Grantchester - (Rotters): Fundamentalist evangelical vandals are being blamed tonight for the theft of a bronze statue of the Naked Good Shepherd, four sheep and a skyclad Virgin Mary doing a handstand from Jeffrey Archer's back garden in Grantchester, Cambridgeshire.

Jeffrey and Mary Archer are said to be inconsolable.

It is not the first time that their garden statuary has been in the news.
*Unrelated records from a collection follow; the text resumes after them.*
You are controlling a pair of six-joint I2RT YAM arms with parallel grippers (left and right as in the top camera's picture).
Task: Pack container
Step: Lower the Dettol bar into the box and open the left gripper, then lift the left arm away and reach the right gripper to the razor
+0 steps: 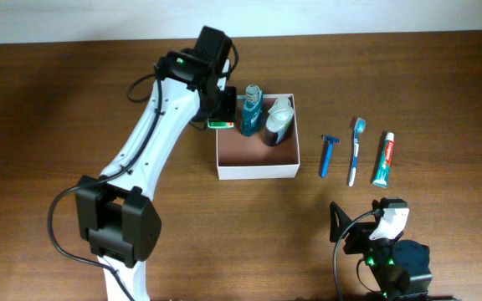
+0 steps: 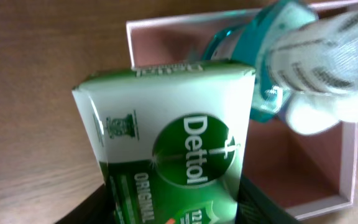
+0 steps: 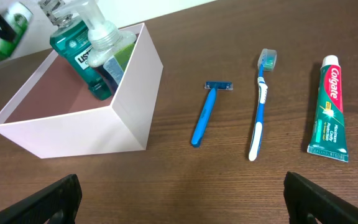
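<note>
The container (image 1: 258,170) is a square white-walled box with a pinkish-brown inside at the table's middle; it also shows in the right wrist view (image 3: 73,134) and the left wrist view (image 2: 347,155). Inside stand a teal mouthwash bottle (image 1: 251,110) and a clear pump bottle (image 1: 278,119). My left gripper (image 1: 221,115) is shut on a green Dettol soap box (image 2: 179,143) and holds it at the container's far left corner. My right gripper (image 3: 182,193) is open and empty, low at the table's front right.
To the right of the container lie a blue razor (image 1: 328,155), a blue-and-white toothbrush (image 1: 356,150) and a Colgate toothpaste tube (image 1: 383,158), side by side. They also show in the right wrist view: the razor (image 3: 205,115), the toothbrush (image 3: 259,109), the toothpaste tube (image 3: 329,109).
</note>
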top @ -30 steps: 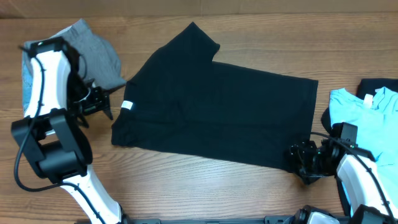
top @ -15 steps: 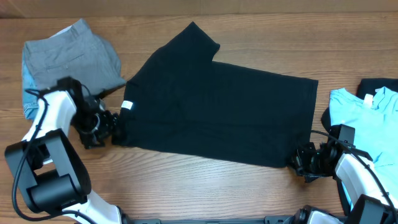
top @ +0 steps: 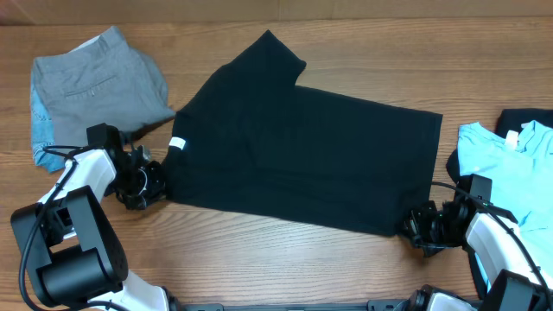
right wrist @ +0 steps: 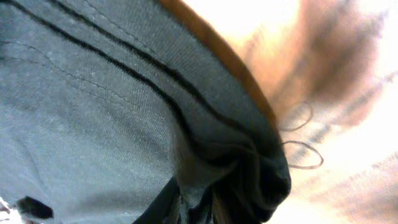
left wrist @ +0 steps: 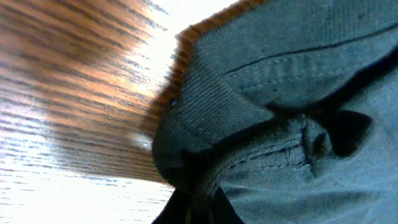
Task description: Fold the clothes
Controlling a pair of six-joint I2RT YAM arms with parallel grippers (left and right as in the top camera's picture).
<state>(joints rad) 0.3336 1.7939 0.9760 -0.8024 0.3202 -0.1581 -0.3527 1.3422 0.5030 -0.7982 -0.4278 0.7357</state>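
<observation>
On the worktop (top: 259, 259) the black shirt (top: 302, 155) lies flat, centred. The left tool (top: 154, 181) has swung in from the far left and now pinches its near-left corner. The right tool (top: 415, 226) still pinches the near-right one. A fold can likely begin.

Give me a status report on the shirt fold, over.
Left claw shut on black T-shirt at the collar end. Right claw shut on its hem corner. Shirt spread flat; nothing on top.
</observation>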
The Nude Good Shepherd, a Christopher Marvell piece forged in 1998, attracted press attention in 2005 when a biography of Mary Archer by Margaret Crick said that she had asked the sculptor to reduce the size of the Shepherd's penis by at least six inches "so it could look more realistic, like my very own dear Jeffrey."

Marvell duly obliged but also took unilateral reciprocal action on the sheep by a none too subtle castration that was slammed as cruel and unusual by the RSPCA.

The nude handstanding Virgin Mary was given slightly different treatment with the inclusion of a half-protruding tampax visible from her pudenda.

"I think the Archers got the message", he later told BBC Newsnight about the incident.

Jeffrey Archer is best known for being the brains behind the 1983 Brinks Matt bullion heist, Prime Monster Margaret Thatcher's personal hitman and a former perjury jailbird who served time in London's HMP Belmarsh.

Elevated to the House of Lords by PM John Major, he was stripped of the Tory whip after completing his jail sentence and now officially sits as an independent working Peer.

But the Sergeant-at-Arms in the House of Lords has always said he will use his trusty electronic cattle-prod should Archer ever attempt to take his seat in the Upper House.

Archer is 69.

The story above is a satire or parody. It is entirely fictitious.